Were they really vetted properly?
Martin Mayhew - "Hi Mikel...do you smoke pot"?
Mikel Leshoure - "No".
MartinMayhew - "OK....thanks"
Martin Mayhew - "Hi Nick...do you smoke pot"?
Nick Fairley - "No".
Martin Mayhew - OK....thanks"
All the guys were drug tested at the Combine. I realize the teams can hire PI's to do background checks on players but if you test negative and you ask the guy and he says no, not sure what else you can reasonably do - absent a legit reason to really dig into someone's background which I guess you'd do on most first rounders. Not sure after that.
If that's the extent of the 'background check' then people should be fired.
If you ran a company and you could only hire 1 of the top 100 graduates each year and then tie up $M in multi-year contracts I'd imagine you'd be doing a helluva lot more research. Background checks, interviewing relatives and friends, acquantances, and former coaches and team-mates. The GM should paraphrase Marcelus Wallace's speech about Butch and say "if that mutha ever was ever pulling weeds in the garden, I wanna know about it." You can count the number of new hirees that you'll be bringing in that will actually impact your team on the hand of a bad woodshop teacher.
Sometimes they simply throw the reports away or turn a blind eye because someone fell to them that they didn't expect.
Maybe there's a reason that Fairley fell as far as he did from initially being considered for the #1 overall spot just a few months earlier.
I can't believe the league even cares about pot. It isn't performance enhancing and it's far less damaging than alcohol - and god knows lots of NFL players like to get drunk.
Regarding background checks, most of these guys aren't choir boys. You're going to dig up all kinds of dirt. You also can't just replace one random employee with another - these guys are getting paid to score touchdowns and make tackles, not push paper around.
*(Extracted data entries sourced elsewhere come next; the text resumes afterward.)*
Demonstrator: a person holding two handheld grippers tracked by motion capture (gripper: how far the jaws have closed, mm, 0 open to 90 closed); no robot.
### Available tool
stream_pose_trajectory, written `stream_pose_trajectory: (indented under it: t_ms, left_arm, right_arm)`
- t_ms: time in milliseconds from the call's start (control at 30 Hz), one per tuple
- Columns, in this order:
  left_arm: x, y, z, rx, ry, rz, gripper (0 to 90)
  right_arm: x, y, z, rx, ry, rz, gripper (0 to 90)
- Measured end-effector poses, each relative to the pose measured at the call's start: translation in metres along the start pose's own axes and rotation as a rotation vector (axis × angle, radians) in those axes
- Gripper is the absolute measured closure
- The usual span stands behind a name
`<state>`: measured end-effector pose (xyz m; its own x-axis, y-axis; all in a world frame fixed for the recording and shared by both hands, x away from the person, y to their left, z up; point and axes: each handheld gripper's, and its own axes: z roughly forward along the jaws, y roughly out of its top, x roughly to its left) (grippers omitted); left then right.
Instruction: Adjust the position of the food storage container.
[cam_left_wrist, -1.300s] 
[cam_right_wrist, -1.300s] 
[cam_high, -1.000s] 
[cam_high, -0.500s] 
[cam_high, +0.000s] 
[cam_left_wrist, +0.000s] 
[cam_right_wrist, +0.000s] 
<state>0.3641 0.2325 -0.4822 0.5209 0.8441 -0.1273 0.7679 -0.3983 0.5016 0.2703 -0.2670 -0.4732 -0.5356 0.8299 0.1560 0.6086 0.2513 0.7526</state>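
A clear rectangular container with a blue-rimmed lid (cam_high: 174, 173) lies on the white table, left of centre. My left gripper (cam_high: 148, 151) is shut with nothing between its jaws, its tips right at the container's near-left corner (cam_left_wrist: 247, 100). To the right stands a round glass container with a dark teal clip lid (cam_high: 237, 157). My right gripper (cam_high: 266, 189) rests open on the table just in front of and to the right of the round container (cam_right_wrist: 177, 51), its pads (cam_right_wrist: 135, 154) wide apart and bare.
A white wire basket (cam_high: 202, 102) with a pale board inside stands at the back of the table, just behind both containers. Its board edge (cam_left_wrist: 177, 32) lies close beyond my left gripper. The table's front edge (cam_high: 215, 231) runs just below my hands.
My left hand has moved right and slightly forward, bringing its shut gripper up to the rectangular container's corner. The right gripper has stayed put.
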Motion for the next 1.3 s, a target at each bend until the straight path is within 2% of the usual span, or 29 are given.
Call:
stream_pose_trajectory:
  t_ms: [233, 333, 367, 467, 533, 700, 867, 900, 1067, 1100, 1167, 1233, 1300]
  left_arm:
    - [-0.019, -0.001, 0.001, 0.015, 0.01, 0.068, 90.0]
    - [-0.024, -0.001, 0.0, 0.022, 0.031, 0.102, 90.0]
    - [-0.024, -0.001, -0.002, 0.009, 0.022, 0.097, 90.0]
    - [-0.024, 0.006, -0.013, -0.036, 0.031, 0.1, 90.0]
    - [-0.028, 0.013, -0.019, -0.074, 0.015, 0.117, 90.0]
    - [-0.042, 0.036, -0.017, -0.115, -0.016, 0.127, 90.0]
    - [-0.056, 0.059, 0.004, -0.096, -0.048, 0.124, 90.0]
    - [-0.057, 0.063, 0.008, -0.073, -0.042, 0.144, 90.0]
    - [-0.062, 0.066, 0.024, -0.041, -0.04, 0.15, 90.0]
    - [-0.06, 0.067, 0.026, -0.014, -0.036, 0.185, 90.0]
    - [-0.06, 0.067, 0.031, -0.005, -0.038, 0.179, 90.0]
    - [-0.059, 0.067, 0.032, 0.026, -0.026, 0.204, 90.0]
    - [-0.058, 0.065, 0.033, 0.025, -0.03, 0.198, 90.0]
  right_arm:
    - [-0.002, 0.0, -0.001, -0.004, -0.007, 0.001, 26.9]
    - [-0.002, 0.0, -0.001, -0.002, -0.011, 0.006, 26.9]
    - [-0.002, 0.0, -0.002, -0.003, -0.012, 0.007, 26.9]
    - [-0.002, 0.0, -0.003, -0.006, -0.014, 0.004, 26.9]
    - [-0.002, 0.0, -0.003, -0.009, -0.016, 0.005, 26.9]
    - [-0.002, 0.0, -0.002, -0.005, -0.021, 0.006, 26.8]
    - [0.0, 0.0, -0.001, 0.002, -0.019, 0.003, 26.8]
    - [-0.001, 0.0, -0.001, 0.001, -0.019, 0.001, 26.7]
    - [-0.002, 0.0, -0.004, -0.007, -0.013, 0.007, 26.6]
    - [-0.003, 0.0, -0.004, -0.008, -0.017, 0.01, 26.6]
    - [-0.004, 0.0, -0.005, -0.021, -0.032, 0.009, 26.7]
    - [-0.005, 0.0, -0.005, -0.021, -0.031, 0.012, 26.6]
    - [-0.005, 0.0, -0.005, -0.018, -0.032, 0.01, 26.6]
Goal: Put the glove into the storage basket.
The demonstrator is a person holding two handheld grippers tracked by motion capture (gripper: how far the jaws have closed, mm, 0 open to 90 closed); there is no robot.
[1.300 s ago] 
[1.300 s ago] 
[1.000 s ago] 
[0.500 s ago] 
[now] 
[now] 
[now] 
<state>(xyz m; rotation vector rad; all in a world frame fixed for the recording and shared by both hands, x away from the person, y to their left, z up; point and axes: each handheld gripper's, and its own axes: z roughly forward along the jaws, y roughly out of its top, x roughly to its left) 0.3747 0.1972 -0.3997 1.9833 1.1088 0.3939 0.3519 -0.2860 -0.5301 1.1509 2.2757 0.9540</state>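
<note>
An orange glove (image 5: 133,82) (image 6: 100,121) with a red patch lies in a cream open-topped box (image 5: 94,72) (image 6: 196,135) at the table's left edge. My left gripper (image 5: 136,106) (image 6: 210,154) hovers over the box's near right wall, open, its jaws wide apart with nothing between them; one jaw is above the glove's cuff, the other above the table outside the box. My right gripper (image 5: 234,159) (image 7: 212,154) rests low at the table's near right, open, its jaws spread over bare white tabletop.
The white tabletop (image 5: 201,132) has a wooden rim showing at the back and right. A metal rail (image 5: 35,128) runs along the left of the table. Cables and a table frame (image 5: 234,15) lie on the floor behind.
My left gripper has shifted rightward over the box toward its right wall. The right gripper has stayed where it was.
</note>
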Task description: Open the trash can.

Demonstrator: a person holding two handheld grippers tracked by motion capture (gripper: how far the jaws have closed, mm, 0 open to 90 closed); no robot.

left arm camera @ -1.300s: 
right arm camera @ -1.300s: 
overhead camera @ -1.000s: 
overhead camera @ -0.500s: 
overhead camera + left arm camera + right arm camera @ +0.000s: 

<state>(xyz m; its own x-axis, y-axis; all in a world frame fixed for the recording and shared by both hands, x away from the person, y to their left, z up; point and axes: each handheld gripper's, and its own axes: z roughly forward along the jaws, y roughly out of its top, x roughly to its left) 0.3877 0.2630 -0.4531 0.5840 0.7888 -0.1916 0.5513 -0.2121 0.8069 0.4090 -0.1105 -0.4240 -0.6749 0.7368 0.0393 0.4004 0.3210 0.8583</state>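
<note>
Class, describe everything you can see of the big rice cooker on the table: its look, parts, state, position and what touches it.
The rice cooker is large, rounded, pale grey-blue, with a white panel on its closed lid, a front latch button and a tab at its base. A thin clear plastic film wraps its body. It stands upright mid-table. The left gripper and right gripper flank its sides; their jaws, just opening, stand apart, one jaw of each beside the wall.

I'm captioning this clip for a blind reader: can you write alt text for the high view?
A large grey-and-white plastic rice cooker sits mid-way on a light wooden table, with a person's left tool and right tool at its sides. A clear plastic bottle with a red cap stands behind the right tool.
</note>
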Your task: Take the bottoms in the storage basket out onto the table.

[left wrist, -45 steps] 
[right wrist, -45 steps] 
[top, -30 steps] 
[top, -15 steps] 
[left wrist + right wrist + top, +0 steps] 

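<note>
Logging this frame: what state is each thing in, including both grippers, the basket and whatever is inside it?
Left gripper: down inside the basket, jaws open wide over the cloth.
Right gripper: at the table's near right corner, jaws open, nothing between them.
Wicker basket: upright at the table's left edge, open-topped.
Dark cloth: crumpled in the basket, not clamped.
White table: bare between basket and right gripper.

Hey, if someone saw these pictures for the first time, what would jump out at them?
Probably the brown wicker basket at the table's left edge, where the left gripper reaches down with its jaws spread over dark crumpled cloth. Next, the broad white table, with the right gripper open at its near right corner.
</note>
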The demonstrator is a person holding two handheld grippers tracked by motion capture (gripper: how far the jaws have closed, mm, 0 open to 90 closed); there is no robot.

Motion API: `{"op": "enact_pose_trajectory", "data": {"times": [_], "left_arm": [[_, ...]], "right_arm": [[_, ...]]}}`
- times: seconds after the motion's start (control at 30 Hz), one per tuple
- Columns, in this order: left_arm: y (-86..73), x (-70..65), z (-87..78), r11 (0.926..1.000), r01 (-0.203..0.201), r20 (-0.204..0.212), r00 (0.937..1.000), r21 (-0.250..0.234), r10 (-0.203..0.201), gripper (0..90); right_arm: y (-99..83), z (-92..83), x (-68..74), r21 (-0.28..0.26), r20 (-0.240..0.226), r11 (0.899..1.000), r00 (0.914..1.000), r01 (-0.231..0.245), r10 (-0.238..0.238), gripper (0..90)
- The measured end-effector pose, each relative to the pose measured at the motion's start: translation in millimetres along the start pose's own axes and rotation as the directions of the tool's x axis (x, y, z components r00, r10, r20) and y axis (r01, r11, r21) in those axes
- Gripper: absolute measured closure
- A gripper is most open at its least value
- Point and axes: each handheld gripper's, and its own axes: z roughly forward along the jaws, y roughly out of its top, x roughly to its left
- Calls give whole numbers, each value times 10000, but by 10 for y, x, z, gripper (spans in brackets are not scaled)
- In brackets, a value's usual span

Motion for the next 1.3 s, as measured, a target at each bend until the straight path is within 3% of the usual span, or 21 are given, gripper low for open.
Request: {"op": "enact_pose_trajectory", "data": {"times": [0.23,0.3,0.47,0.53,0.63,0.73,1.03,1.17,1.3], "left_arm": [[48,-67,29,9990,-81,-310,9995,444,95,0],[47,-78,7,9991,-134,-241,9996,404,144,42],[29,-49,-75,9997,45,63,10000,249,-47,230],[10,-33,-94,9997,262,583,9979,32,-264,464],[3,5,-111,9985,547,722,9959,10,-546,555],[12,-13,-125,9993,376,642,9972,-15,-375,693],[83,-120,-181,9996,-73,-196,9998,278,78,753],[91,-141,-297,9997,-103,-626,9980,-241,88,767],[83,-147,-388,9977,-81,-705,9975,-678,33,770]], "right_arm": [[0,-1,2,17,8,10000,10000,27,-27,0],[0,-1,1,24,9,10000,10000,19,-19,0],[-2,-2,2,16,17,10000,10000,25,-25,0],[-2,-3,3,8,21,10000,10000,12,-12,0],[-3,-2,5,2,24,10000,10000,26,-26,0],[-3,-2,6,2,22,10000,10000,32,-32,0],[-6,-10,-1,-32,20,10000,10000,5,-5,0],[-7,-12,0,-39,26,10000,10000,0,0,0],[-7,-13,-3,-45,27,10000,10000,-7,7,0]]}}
By and large these teams know who the knuckleheads are during the draft, before the draft, and after the draft. They get graded/drafted accordingly but on field performance will get you a second and third shot in the league just about no matter what you did. Go ask Michael Vick.
What you or I think about pot isn't relevant, it's ILLEGAL. And it would be asinine for the league to not curry public opinion by not putting up with it.
You're stereotyping by basically saying they are 'not choirboys' so that you just have to take the good with the bad. Guess what? MOST of the league HASN'T been arrested It's possible to actually have players who are not only non-criminal but actually productive members of society.
And the player you reference is the one that's the poster child for non-due diligence: Michael Vick. It wasn't unknown that he was involved in nasty sheet and the dog-fighting rumors were floating around prior to the massive contract extension Atlanta handed him. They dropped the ball by not doing what a real business would: take a look behind the curtain.
And it's not just the $ or the PR, a guy isn't worth a damn if he's suspended.
Guys fall in the draft due to character issues now and teams are flat out stupid to not move guys down who have these issues since there's a much greater likelihood that they'll be unavailable when they need them to play. And then GMs and coaches get fired, too.
It shouldn't be illegal and in some states it isn't. I understand coming down hard on steroids, stimulants, and anything that can be used as a performance enhancing substance, but I don't think they should even bother testing for pot. That said, there are a couple things we agree with.
If your job is high paying, and particularly if it is limited to a dozen or so years tops, and you know you will be drug tested regularly by your employer and subject to a loss of pay if you get in trouble with the law, you are a complete fool for smoking pot. Same goes for driving drunk, getting in fights, etc.
That said, personnel decisions are all a matter of calculated risk. Vincent Jackson has been convicted of at least one or two DUIs, but he still started for San Diego and got a nice FA contract - because he's better than anyone else they could get. Most GMs and coaches would rather start a knucklehead version of Calvin Johnson for 8-10 non-suspended games per year than start Davone Bess for 16.
When it's time for the draft or free agency, GMs draft/sign players with first round talent in the later rounds who fell due to off field issues, injury risks, etc. Some of them will wash out and live up to their reputation, but you can also find some real diamonds in the rough. Calvin Johnson admitted to smoking pot to the Lions before the draft and they drafted him anyway. Think they regret it?